Gated DeltaNet-2 Beats Linear Baselines on Long-Context Retrieval

NVIDIA's Gated DeltaNet-2 beats every linear-attention baseline at 1.3B scale, with the widest margin on multi-key retrieval in long contexts — the benchmark where prior delta-rule models collapse.

The paper from Ali Hatamizadeh, Yejin Choi, and Jan Kautz at NVIDIA targets a structural flaw in all prior delta-rule linear attention models: Gated DeltaNet and Kimi Delta Attention (KDA) both use a single scalar gate β_t to govern two distinct memory operations—erasing stale content on the key axis, and committing new content on the value axis. This coupling forces a single write decision on two separate concerns, causing interference that scrambles existing associations when it should be selectively revising them. Gated DeltaNet-2 replaces the shared scalar with two independent channel-wise gates: an erase gate b_t ∈ [0,1]^{d_k} on the key side, and a write gate w_t ∈ [0,1]^{d_v} on the value side.

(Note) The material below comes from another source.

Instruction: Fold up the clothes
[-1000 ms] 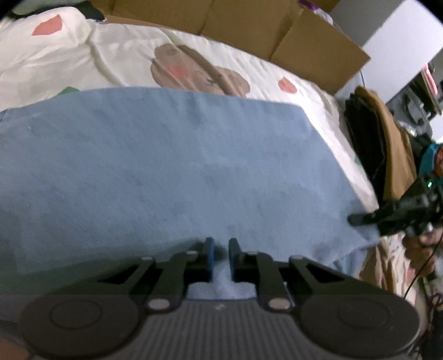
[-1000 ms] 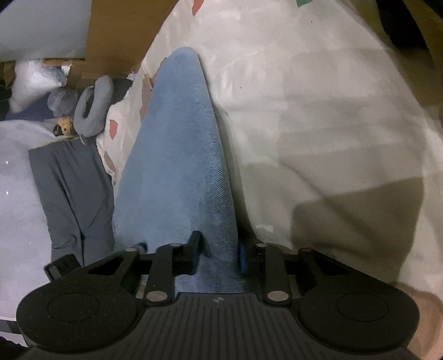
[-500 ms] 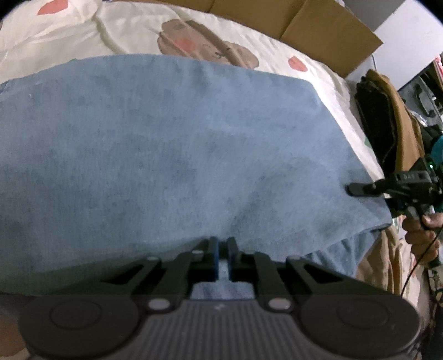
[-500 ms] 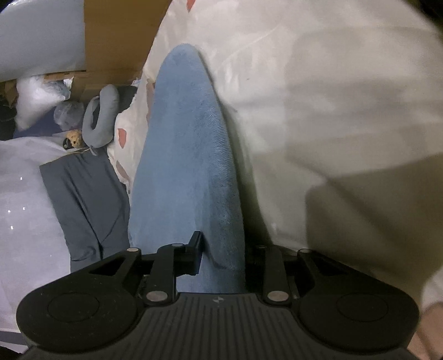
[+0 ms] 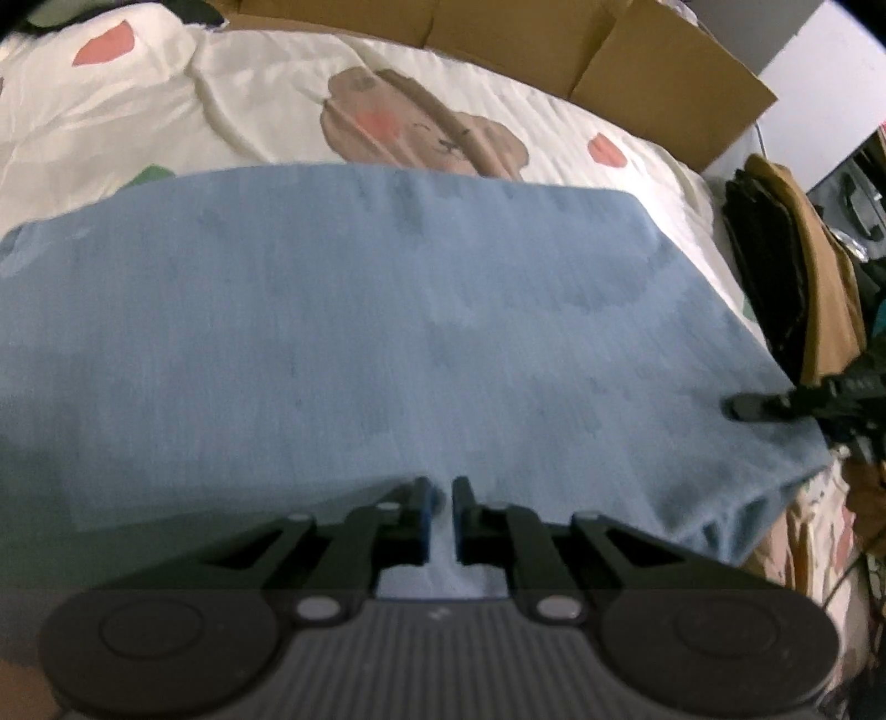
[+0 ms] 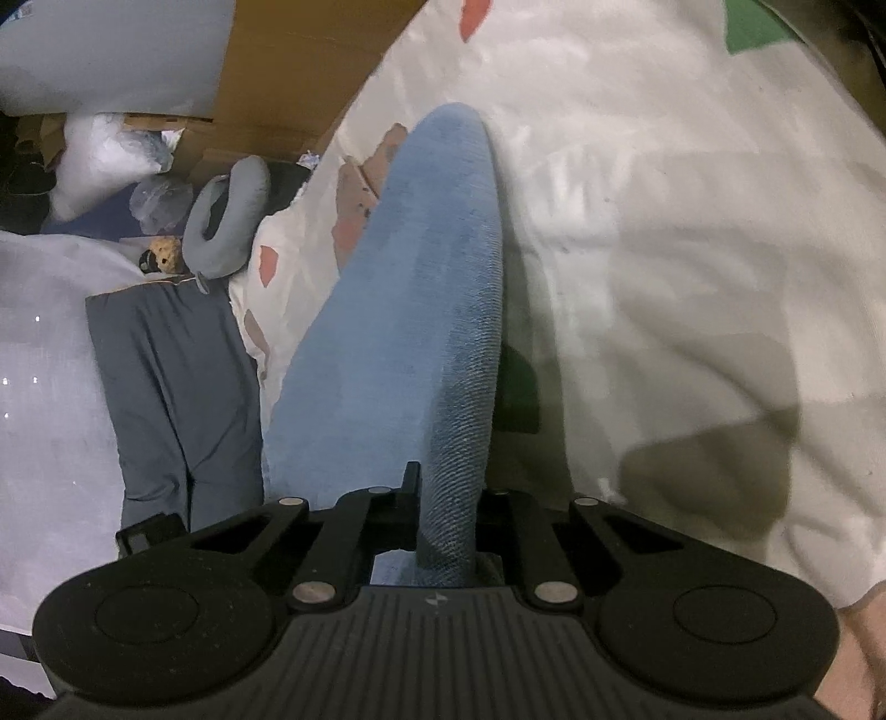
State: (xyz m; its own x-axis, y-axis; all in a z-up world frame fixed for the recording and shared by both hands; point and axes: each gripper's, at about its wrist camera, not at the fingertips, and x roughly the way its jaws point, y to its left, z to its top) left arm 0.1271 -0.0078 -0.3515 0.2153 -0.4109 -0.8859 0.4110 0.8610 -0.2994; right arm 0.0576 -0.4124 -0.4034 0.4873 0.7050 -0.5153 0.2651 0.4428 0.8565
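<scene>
Left black two-finger gripper [image 5: 440,512] angled steeply down over the near edge of a bed quilt, fingers drawn nearly together and pinching a small fold of the light blue soft-pile cloth [image 5: 387,343]. Right black two-finger gripper [image 6: 443,515] aimed more shallowly, jaws closing on a bunched ridge of the same cloth [image 6: 421,310] held between them, seen from the left wrist camera as a dark tip [image 5: 775,401] at the cloth's right edge. Bare skin of a hand [image 6: 855,653] glimpsed beside the right tool's body.

Spread flat across the cream quilt printed with a brown bear and red and green patches [image 5: 266,105], the blue cloth reached from the left edge almost to the right edge, its near right corner drooping over the side. Flattened brown cardboard [image 5: 609,50] propped along the quilt's far edge. Folded dark and tan garments [image 5: 797,266] stacked off the right edge. Grey trousers [image 6: 166,376] and a grey neck pillow [image 6: 232,216] lay beyond the quilt's far end, contents of any box not visible.
</scene>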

Channel-wise decay from KDA is preserved. The update rule recovers KDA exactly when both gates collapse to the same scalar, and Gated DeltaNet when decay also collapses—so this is a strict generalization.

The team implemented a chunkwise WY algorithm with channel-wise decay absorbed into asymmetric erase factors, plus a gate-aware backward pass, all fused in Triton. Training runs on a single H100 and shows near-flat throughput scaling with sequence length, with only a small constant overhead over KDA attributable to the two additional per-channel gate computations.

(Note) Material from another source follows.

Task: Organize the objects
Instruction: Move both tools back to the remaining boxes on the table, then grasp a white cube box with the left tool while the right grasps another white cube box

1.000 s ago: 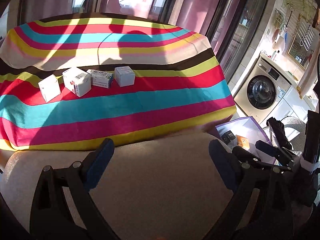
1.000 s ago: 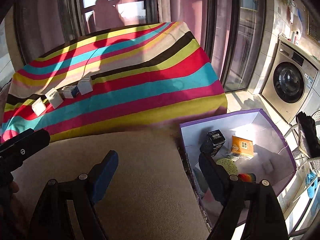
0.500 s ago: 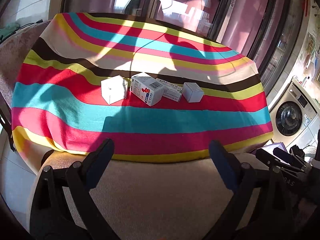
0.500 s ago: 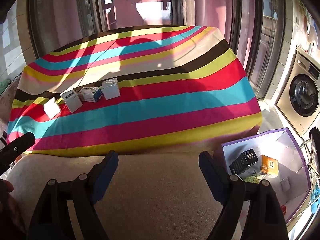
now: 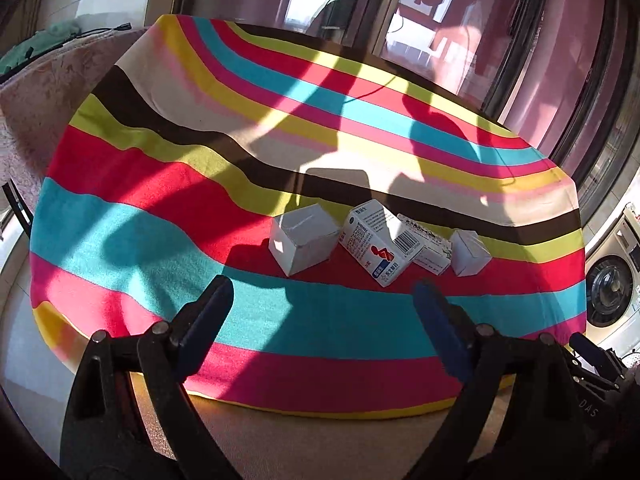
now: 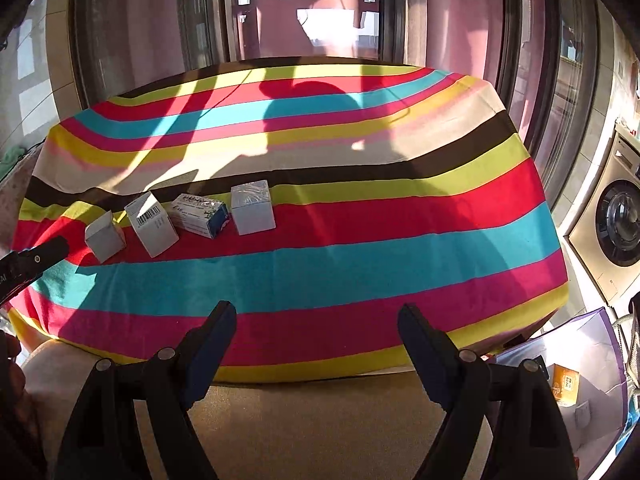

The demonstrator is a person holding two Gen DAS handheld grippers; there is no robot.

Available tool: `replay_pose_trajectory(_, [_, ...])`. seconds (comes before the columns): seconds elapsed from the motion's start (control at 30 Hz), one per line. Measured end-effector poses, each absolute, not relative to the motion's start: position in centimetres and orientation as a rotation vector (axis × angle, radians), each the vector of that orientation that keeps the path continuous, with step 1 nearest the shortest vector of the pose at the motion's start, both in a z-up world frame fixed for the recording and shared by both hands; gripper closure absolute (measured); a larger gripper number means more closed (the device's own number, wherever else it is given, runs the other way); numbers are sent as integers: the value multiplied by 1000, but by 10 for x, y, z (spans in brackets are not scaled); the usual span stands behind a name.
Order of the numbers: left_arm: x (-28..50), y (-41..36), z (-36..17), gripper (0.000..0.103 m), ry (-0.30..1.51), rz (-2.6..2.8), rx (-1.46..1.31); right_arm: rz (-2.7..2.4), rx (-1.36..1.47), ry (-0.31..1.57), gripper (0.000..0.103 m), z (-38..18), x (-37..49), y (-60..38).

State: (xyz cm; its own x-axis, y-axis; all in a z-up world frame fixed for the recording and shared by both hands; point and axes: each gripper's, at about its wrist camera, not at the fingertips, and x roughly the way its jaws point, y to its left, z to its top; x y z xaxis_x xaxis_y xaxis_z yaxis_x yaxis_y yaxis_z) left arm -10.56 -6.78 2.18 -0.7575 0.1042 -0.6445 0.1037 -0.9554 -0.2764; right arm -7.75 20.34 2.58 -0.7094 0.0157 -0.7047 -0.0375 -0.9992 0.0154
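Several small cartons stand in a row on the striped tablecloth (image 5: 160, 216): a plain white box (image 5: 302, 244), a printed box with a barcode (image 5: 378, 248), a flat box (image 5: 430, 250) and a small white box (image 5: 470, 254). The right wrist view shows the same row: white box (image 6: 105, 237), barcode box (image 6: 152, 230), flat box (image 6: 200, 215), small white box (image 6: 253, 207). My left gripper (image 5: 320, 296) hovers just short of the row, its jaws closing slightly with nothing between them. My right gripper (image 6: 317, 316) is open and holds nothing, over the cloth's near edge, well right of the cartons.
A beige cushioned surface (image 6: 320, 420) lies under both grippers. A purple-rimmed bin (image 6: 576, 344) with an orange packet (image 6: 566, 384) sits low on the right. A washing machine (image 6: 616, 220) stands beyond it. Windows back the table. The left gripper's finger (image 6: 36, 260) shows at the left edge.
Both views have swung left onto the table and come closer to the cartons. The purple bin has slid to the right edge. The left jaws stand slightly narrower.
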Motion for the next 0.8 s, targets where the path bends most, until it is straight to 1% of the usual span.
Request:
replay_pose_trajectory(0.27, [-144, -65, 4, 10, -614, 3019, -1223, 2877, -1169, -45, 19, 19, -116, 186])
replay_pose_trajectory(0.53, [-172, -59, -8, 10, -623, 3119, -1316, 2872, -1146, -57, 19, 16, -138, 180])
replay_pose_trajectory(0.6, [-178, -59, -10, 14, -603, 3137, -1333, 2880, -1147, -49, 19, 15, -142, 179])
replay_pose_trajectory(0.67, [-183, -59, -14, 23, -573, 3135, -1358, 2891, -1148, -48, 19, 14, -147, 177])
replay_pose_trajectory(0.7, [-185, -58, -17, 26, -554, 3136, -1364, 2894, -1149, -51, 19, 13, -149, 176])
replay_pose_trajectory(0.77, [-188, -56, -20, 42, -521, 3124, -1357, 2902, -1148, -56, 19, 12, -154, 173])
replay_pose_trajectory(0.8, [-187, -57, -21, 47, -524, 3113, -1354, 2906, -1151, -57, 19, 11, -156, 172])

All models were trained at 1.3B parameters on 100B tokens of FineWeb-Edu. AdamW peak learning rate 4e-4, weight decay 0.1, gradient clipping 1.0, cosine schedule with a 1B-token warmup, global batch size 0.5M tokens at sequence length 4K. Hybrid variants interleave linear attention layers with 2K sliding-window attention. State size is matched across all baselines.

On commonsense reasoning and language modeling, Gated DeltaNet-2 recurrent hits 53.11 average accuracy vs. KDA at 52.28 and Mamba-3 MIMO at 52.39. The hybrid variant reaches 53.97 vs. Mamba-3 MIMO at 52.72 and KDA at 52.68. Wikipedia perplexity for the recurrent model is 15.90, down from 16.40 for Gated DeltaNet and 16.81 for KDA. On RULER multi-key needle-in-a-haystack at 4K context, the recurrent Gated DeltaNet-2 scores 37.8 against KDA's 28.0 and Gated DeltaNet's 27.8—a 35% jump. S-NIAH-3 at 2K goes from 63.2 (KDA) to 89.8. In the hybrid setting, MK-NIAH-1 reaches 48.0 vs. KDA's 40.4 and Mamba-3 MIMO's 46.6. Real-world retrieval across SWDE, SQuAD, FDA, TriviaQA, NQ, and DROP averages 29.88 recurrent and 42.28 hybrid, leading all baselines in both settings. Ablations confirm the erase gate b_t accounts for most of the retrieval gain: selective key-side protection stops old associations from being overwritten during unrelated writes.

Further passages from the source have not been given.